#### Exercise instructions
Without including any pictures, write out the listing below exactly.

═════ Provided material ═════

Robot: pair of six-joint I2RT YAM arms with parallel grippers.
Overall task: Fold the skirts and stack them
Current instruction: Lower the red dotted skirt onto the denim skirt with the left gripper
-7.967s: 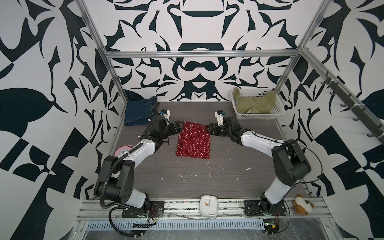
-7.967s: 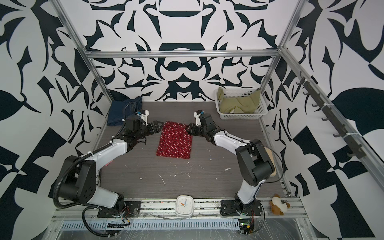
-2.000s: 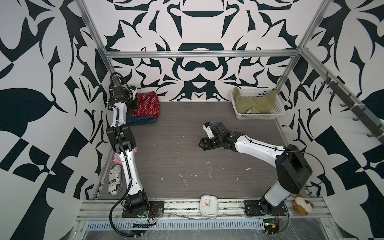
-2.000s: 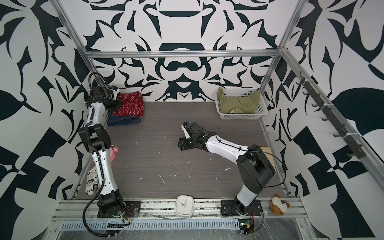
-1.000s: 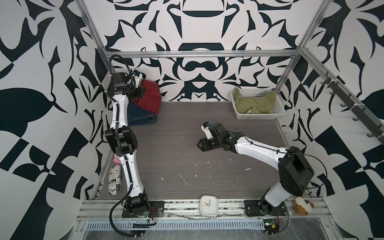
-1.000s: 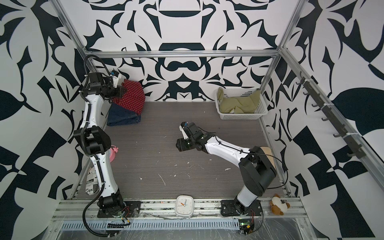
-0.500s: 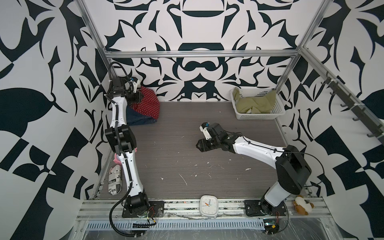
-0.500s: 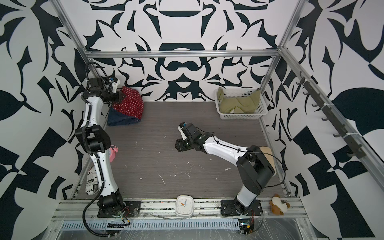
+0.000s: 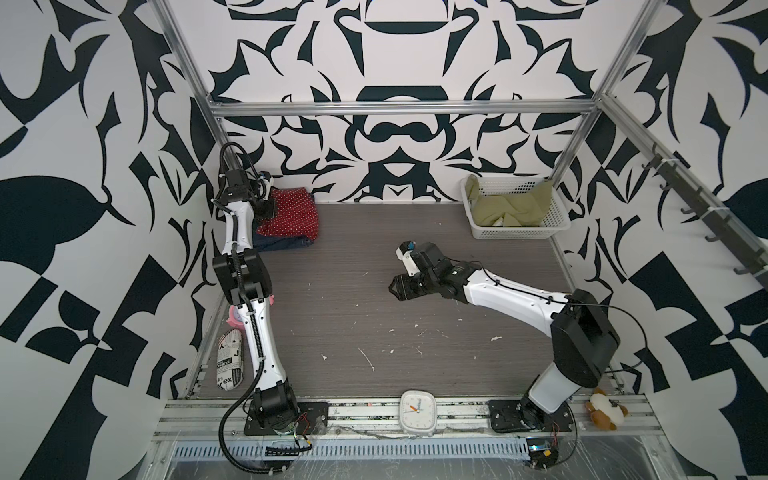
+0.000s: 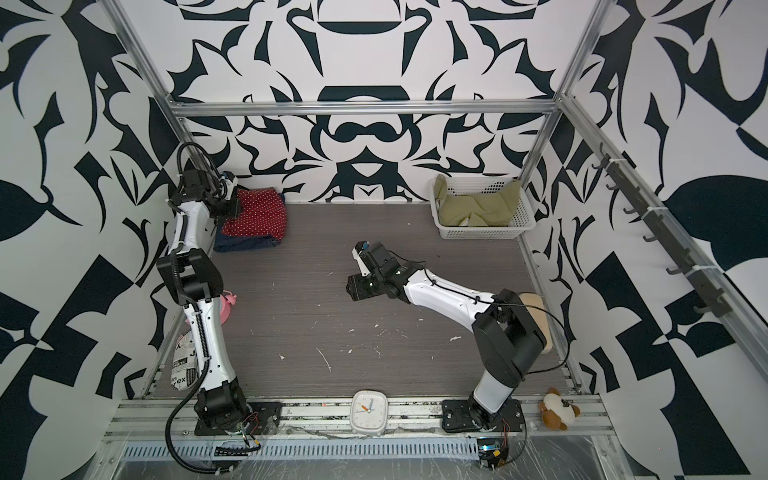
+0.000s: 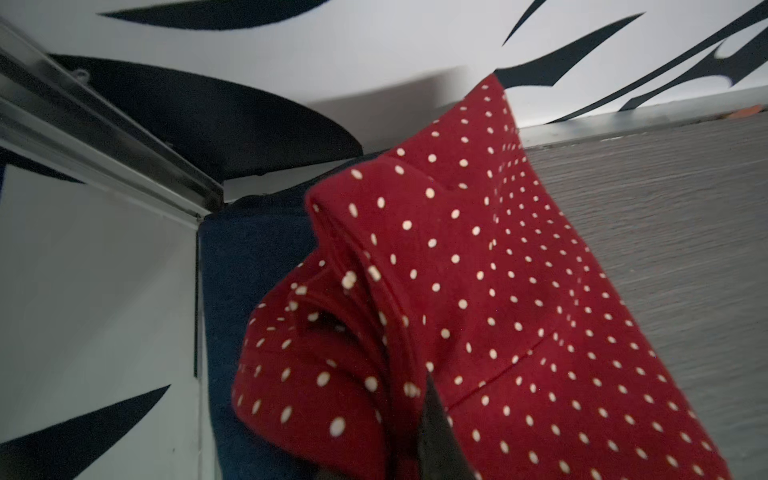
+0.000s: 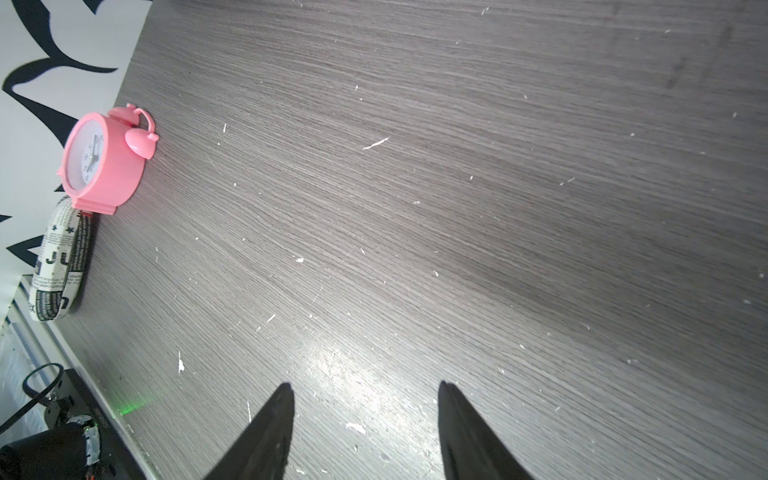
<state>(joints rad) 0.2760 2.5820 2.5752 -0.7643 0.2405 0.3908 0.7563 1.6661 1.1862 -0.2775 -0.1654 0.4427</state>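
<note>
My left gripper (image 9: 265, 207) pinches one edge of the red skirt (image 9: 293, 212), white polka dots, folded, bunched up at my fingers. It rests on the folded dark blue denim skirt (image 9: 282, 243) just below. The olive-green skirt (image 9: 513, 203) lies crumpled well apart from that hand, in a white basket (image 9: 515, 235).

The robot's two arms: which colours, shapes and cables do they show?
The left arm and right arm have white tube-like links with bulky black joints. A black cable runs along each. The right pincer has two black, pointed fingers; the left pincer is black too.
</note>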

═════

#### Task result
Robot: pair of six-joint I2RT YAM arms with parallel grippers.
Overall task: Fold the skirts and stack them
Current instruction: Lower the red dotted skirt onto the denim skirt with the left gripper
-7.967s: 
-7.967s: 
-2.000s: 
-2.000s: 
-1.000s: 
-1.000s: 
-0.500s: 
-0.500s: 
+0.000s: 
+0.000s: 
+0.000s: 
+0.000s: 
<state>(joints rad) 0.2760 2.5820 2.5752 -0.7643 0.2405 0.3908 0.7563 1.6661 1.1862 -0.2775 -0.1654 0.4427</state>
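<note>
My left gripper (image 9: 265, 207) pinches one edge of the red skirt (image 9: 293, 212), white polka dots, folded, bunched up at my fingers. It rests on the folded dark blue denim skirt (image 9: 282, 243) just below. The olive-green skirt (image 9: 513, 203) lies crumpled well apart from that hand, in a white basket (image 9: 515, 235).

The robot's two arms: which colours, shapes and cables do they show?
The left arm and right arm have white tube-like links with bulky black joints. A black cable runs along each. The right pincer has two black, pointed fingers; the left pincer is black too.
</note>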

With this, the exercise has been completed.